A true understanding of the island’s politics still eludes me. It’s often stated that incumbents never lose but statistical quirks have come to an end sometime. Although Labour gained seats here in the 08 council elections (mainly due to the end of an intra-party schism in Holyhead), a Labour hold in the current circumstances would be remarkable. Their majority over Plaid is just 1,242, and their vote in the Euros slumped to 12.9%. Anglesey being Anglesey, there are wildcards, in terms of local issues (nuclear power, closure of the aluminium plant, leisure centres etc.) and also in the person of ‘outspoken’ ex-Tory ex-AM Peter Rogers. He secured around 6,000 votes standing as an independent in 05 and 07, beating the official Tory each time, and the latest word is that he’ll probably stand again, although I don’t see any bookies quoting odds for him. If he does, he’ll scupper any slim chance the Conservatives have of coming through from third, and may cost Plaid some votes in the south-west of the island where he’s a councillor. But Plaid would still be heavy favourites.

5 comments:

It Will Come to Me said...

I received this via RSS and the print is so small I can hardly read it even with my glasses on. Sorry to post this here but I couldn't find an email address on the site.

David Roe said...

This is really good analysis which should be on the main site. I found myself nodding along with most of the comments. They chime with my thinking. I would suggest that an Ynys Mon contest with Peter Rogers having reached rapprochment with the Tories to be a likely Tory win. Other than that I have pretty much got the Tories to win most of these seats based on Labour's vote collapsing. Alyn and Deesside is the interesting one. I have been writing for 4 years about how astonishing it is that Labour have such a lead in this very Cheshire-like seat. I really think the Tory tide could swallow this seat and, if it does, it would really show the size of Labour's collapse. The only one of these seats I really think Labour will have is Wrexham.

Mark Senior said...

Nothing in your analysis and conclusions that I would disagree with except that , as in the rest of the UK , you are wrong to put any relevance on the Euro votes . Assembly votes Yes , the 2008 locals Yes but as in 2004/2005 the Euro results will bare no relationship to the GE result .

Gwynfa said...

Although it is often claimed that "incumbents have never lost" in Ynys Mon, it isn't strictly true.

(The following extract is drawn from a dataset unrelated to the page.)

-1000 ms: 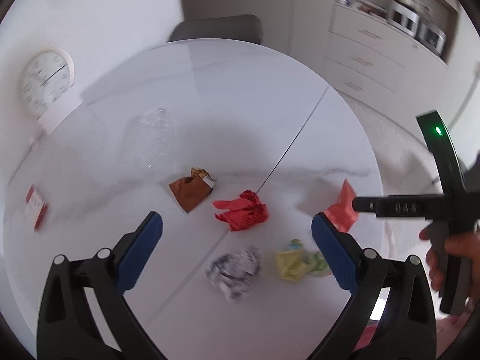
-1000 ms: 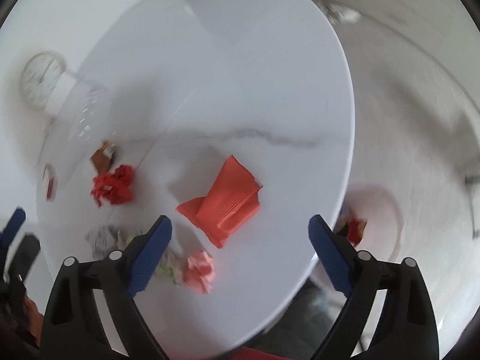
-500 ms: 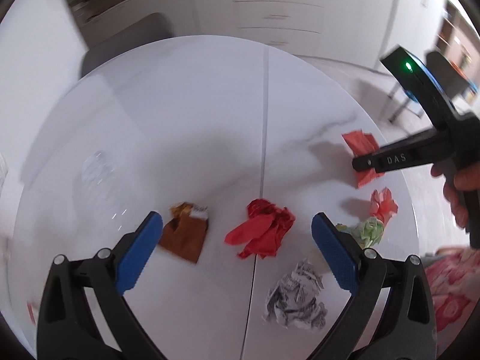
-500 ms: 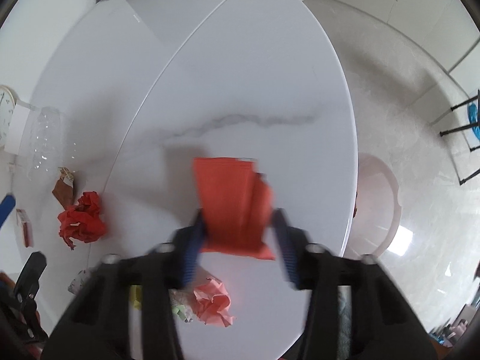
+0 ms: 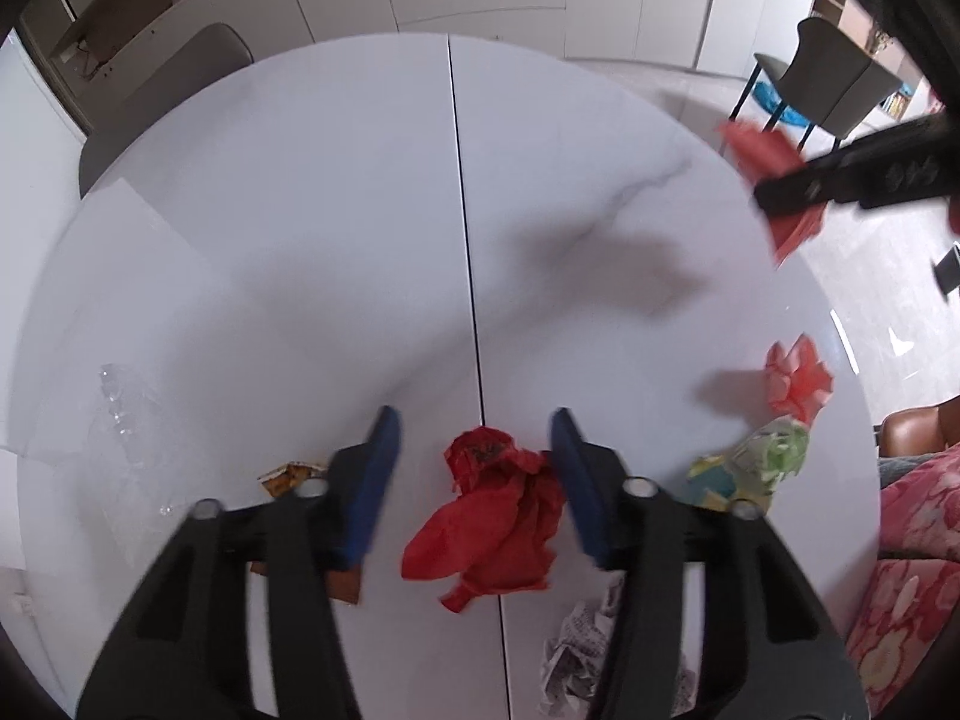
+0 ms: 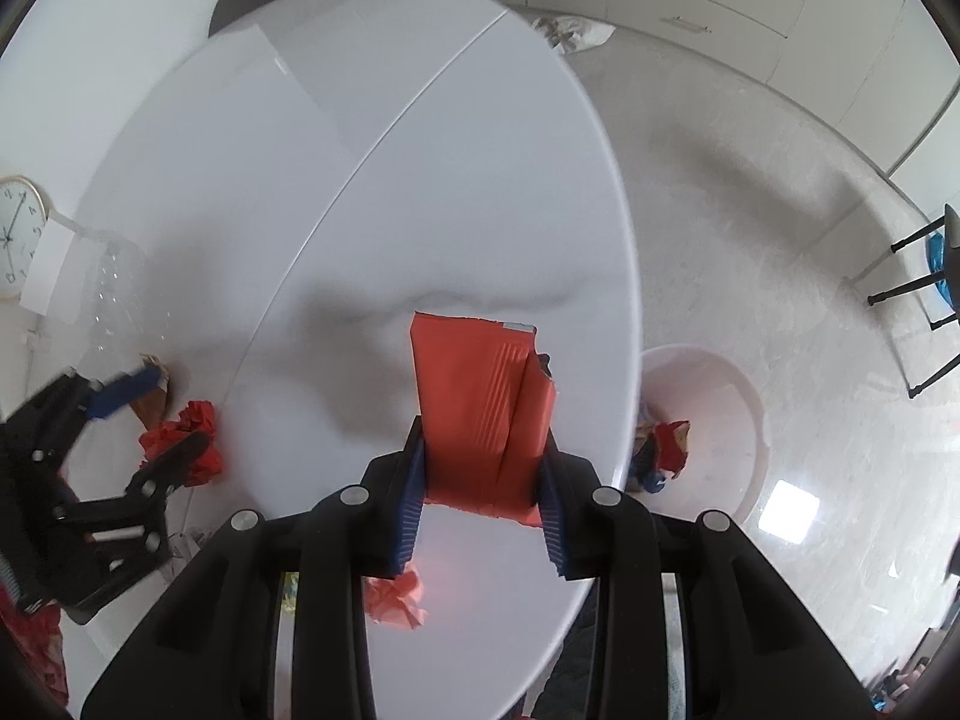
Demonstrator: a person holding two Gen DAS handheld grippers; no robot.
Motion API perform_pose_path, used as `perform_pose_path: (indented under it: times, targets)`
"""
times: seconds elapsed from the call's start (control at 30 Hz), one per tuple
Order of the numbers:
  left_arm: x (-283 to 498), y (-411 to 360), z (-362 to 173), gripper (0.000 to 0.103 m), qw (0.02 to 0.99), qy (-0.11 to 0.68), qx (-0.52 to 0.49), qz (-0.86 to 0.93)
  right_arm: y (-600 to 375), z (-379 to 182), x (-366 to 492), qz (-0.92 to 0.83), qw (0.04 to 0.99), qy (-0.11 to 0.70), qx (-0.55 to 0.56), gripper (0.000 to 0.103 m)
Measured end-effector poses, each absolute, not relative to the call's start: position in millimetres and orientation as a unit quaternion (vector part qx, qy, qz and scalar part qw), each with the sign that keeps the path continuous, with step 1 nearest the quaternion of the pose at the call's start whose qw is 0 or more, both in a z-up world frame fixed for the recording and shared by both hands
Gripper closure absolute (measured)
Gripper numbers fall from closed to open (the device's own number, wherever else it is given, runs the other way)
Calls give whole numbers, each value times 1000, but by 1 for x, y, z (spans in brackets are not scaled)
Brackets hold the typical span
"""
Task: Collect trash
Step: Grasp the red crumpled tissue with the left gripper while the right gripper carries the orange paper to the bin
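Your left claw [image 5: 474, 468] points steeply down at the table [image 5: 336, 228] with its jaws closing around the red wad [image 5: 492, 516]; the right pad [image 5: 573, 474] looks to be just meeting the paper while the left pad [image 5: 375, 480] stands clear of it, so nothing is held yet. You have straddled the wad that way, I judge, so the closing pads meet it from both sides rather than push it along the smooth top. The wad is loose, crinkled red paper with a flap trailing back toward you, soft enough to squash under the pads. A brown wrapper [image 5: 288, 474] lies just left of the left pad, mostly hidden behind the finger. A newsprint ball [image 5: 576, 654] sits behind the right finger, and a green-yellow ball [image 5: 750, 468] and a pink ball [image 5: 798, 378] lie further right. Your right claw [image 6: 483, 468] is clamped on a red packet [image 6: 480, 396], a flat, ribbed pouch with a torn top edge, gripped low so it stands up between the jaws and off the table. The bin [image 6: 720, 420] sits on the floor to the right of that claw, probably where it goes.
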State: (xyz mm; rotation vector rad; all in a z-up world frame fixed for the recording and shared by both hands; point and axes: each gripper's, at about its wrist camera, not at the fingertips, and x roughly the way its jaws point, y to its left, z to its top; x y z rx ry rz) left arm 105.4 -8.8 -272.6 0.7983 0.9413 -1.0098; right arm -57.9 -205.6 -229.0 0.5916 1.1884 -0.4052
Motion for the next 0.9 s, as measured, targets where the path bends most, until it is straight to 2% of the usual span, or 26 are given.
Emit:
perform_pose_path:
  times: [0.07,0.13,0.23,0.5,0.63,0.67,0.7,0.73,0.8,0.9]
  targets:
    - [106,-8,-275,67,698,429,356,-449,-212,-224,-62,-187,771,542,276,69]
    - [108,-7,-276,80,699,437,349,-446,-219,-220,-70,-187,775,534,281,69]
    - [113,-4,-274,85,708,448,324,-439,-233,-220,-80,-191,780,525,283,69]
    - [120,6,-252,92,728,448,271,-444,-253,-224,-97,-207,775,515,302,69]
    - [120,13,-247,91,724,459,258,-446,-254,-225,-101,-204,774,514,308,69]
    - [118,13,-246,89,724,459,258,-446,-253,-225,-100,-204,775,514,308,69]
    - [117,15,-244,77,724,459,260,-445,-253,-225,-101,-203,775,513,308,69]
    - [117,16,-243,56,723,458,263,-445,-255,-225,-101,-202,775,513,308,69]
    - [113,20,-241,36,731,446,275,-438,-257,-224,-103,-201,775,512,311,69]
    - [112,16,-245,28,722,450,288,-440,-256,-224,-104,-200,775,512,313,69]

Lady Megan Lloyd-George lost as the sitting MP in 1951.

And I expect Albert Owen will lose in 2009.

Meurig said...

I see where you're coming from, Mark, and you can point to some places in Wales where the 04 euro results were way off the 05 generals (although in most areas a comparison is impossible as they were counted by local authority in 04, by constituency in 09).
But I do find it interesting that Labour did significantly worse right across north Wales than they did in some other seats which Conservatives are getting excited about (e.g. Newport West).
The main reason I'm hedging a bit on Clwyd South isn't the Euros, but that I think the effect of the boundary changes are more helpful to Labour than might appear.
But if the polls don't improve, I think Labour might indeed be looking at holding just 1 or 2 seats in the north.